Your output should match the listing below word for word, without any images.
=== Begin Enclosure ===
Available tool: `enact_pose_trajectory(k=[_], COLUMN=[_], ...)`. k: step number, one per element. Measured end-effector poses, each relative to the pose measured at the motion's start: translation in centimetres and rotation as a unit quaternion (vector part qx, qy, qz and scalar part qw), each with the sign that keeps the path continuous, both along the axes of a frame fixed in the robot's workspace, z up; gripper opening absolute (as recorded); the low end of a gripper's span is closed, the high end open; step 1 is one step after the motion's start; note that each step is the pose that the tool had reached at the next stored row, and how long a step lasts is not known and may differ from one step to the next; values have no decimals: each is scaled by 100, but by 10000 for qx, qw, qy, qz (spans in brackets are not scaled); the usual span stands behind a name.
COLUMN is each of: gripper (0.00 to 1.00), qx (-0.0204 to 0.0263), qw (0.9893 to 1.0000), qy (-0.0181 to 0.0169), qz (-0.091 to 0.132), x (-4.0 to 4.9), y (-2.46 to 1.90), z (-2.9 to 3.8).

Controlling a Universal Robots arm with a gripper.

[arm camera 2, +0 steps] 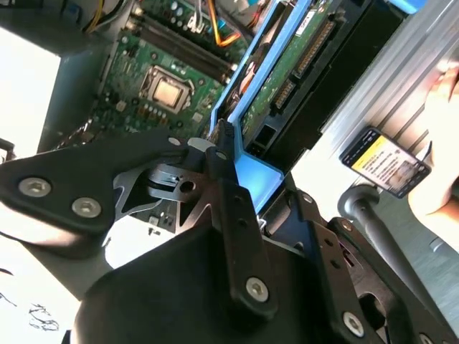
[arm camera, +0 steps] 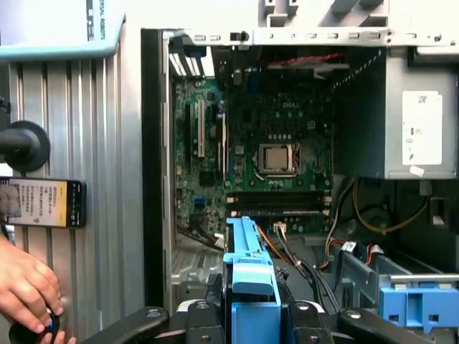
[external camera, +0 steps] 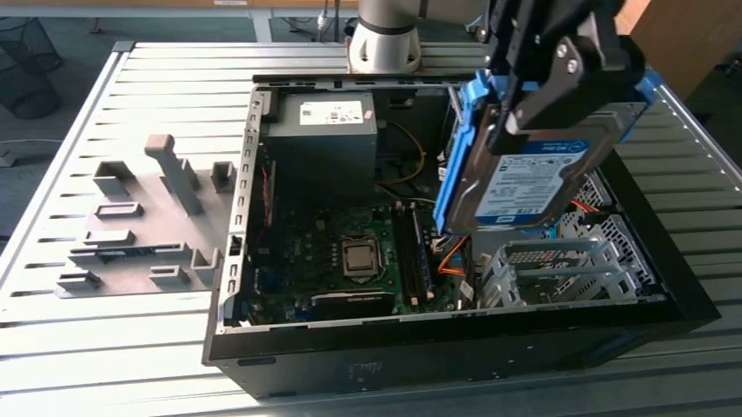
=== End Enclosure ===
**Answer area**
Available tool: `enact_pose_trajectory(k=[_], COLUMN=[_], ...)`. k: step number, one per element. Measured end-effector poses, each relative to the pose measured at the motion's start: translation in centimetres and rotation as a unit quaternion (vector part qx, qy, qz and scalar part qw), each with the sign that keeps the path continuous, both along the axes of a frame fixed in the robot's workspace, z up; gripper opening absolute (as recorded); the low end of a gripper's span is closed, the high end open; step 1 is one step after the motion's start; note that each step is the pose that the tool had reached at the next stored row, and how long a step lasts is not known and may differ from one step to the next; values have no decimals: each is scaled by 100, but by 10000 for qx, qw, qy, qz (spans in brackets are not scaled); the usual span stands behind a name.
COLUMN is each of: gripper (0.00 to 1.00), qx (-0.0204 to 0.0263), qw (0.9893 to 1.0000), qy (-0.0181 to 0.0169), qz (-0.091 to 0.132), x (-4.0 to 4.9), y (-2.46 to 1.90), z (-2.9 to 3.8).

Controlling a Universal Robots arm with a gripper.

[arm camera 2, +0 steps] 
[arm camera, +0 steps] 
[external camera, +0 steps] 

No more output will be added to the exercise.